**Exercise prompt**
Every line below should be duplicated exactly.

########

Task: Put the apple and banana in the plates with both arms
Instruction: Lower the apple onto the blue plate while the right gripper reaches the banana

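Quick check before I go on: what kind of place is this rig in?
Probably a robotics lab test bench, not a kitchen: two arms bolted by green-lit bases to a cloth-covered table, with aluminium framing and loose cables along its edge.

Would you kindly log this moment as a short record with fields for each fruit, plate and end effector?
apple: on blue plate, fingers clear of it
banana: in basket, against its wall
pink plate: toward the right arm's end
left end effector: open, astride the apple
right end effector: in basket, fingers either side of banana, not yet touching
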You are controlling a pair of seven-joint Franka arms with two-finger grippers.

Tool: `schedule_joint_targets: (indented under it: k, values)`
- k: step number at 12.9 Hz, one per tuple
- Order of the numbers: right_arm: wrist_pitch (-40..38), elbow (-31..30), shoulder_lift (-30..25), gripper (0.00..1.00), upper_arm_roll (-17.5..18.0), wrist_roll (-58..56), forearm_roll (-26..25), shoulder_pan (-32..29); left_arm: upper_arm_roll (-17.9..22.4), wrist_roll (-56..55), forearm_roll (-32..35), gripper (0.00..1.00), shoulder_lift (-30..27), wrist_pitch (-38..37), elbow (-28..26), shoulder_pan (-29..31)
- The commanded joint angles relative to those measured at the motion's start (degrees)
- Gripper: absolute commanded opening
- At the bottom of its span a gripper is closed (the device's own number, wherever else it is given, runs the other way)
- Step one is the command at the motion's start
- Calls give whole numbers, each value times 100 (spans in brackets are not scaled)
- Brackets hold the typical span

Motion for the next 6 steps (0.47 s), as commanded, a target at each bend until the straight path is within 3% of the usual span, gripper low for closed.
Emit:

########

**Your response**
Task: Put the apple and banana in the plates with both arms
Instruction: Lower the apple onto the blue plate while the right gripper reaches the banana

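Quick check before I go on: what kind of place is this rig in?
Probably a robotics lab test bench, not a kitchen: two arms bolted by green-lit bases to a cloth-covered table, with aluminium framing and loose cables along its edge.

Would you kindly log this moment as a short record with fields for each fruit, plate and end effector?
apple: on blue plate, fingers clear of it
banana: in basket, against its wall
pink plate: toward the right arm's end
left end effector: open, astride the apple
right end effector: in basket, fingers either side of banana, not yet touching
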You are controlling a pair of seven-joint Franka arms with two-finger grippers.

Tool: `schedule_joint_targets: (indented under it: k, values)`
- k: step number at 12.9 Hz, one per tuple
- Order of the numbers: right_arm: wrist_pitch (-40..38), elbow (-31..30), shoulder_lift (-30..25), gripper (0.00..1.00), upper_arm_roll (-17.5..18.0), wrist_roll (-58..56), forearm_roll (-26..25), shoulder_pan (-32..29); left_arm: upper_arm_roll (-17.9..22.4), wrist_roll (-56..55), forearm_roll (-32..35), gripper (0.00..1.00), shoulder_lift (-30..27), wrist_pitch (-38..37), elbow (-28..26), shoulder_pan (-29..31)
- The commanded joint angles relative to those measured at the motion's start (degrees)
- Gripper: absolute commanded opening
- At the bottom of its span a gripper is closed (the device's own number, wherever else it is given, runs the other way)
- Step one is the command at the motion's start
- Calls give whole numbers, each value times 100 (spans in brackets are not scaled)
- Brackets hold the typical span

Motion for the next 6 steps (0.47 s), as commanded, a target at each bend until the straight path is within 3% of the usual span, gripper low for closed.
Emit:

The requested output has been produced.